* Task statement:
Would you repeat the listing exactly but omit every picture?

* Collected data:
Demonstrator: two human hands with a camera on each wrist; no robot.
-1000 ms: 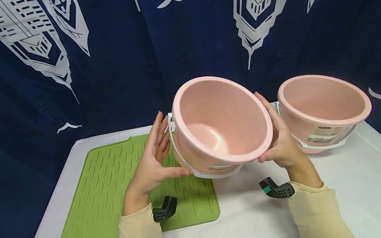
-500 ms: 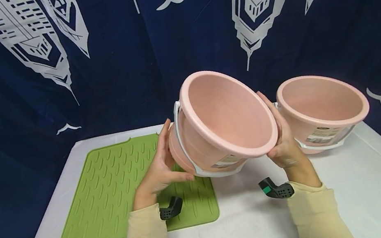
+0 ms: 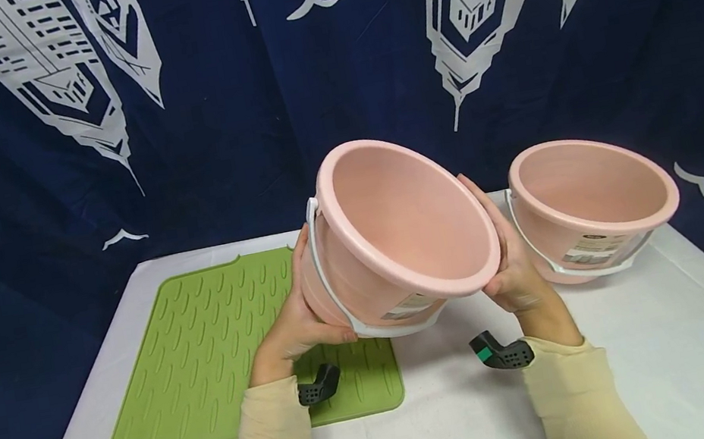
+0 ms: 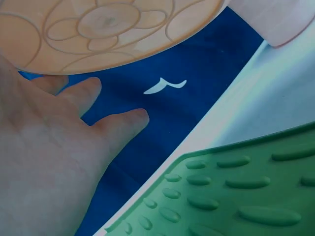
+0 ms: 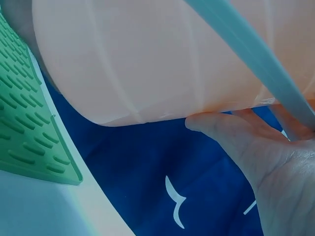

* Written solution:
Demonstrator: two human hands with a camera on each wrist; no robot.
-1000 ms: 
-500 ms: 
+0 ms: 
+0 ms: 
+0 ms: 

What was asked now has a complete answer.